Here’s another one for you – Auckland Transport, in their wisdom, have completely reconfigured the intersection at Clarence Street and Wynyard Street without any consultation with the Local Board, so the men at the coalface tell me.  This has cost some $300,000 and is supposedly to make pedestrian traffic safer.  The work is second rate, using commercial kerbing instead of bluestone, which would be more in keeping with the Devonport Heritage areas as has previously been done.  They have planted, in the macrocarpa planter box, some ten plants, which will become a weed infested, cigarette butt receptacle in no time.  In the meantime, the weeds are growing prolifically in the kerbing around the Borough.

If you can deal with another one – I read recently that the Local Board commissioned a report costing $39,000 for someone to inspect two small parks, one at Kiwi Road and the other in Plymouth Reserve.  Of this amount, $24,000 was for play space assessment and $15,000 for a SunSmart audit.  How can it cost so much for a Council official to drive around in their little silver cars and have a quick look at a couple of parks. 

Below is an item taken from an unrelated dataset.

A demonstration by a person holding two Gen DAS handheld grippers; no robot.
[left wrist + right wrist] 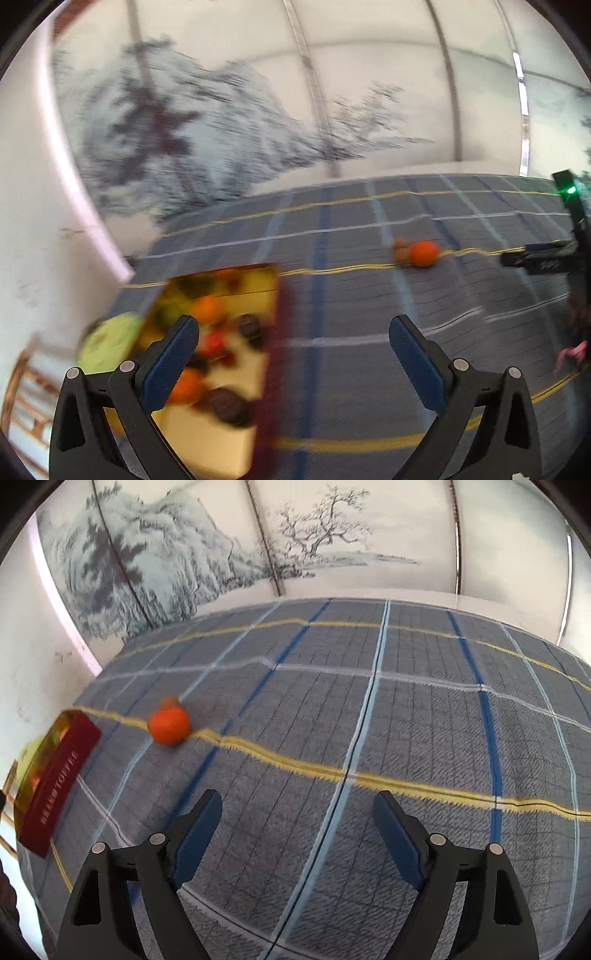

And, what about the EV ride-share scheme?  In an effort to get people to use the ferry, Auckland Transport and NZTA have bought three vans at $80,000 each and are using three electric cars from the AT Fleet to transport people to and from the ferry.  The service can also be used for other trips around Devonport.  Rides to the ferry will cost $2.50 until next month, and then will be $3.  Rides around Devonport will be $5.   This is in addition to the bus service which is already in existence and seems to work reasonably well.  To quote Mike Sheehy, one of the Local Board members, “each ride is subsidized by $14 per ride, and if the ride share operates at its optimum the subsidy will be $19,600 per week”.  So are the ratepayers heavily subsidizing what is effectively an Uber service? 

I think we all need to keep an eye on what is happening in our local areas, there is far too much wastage of Ratepayers’ money, and remember there are Local Body Elections this year.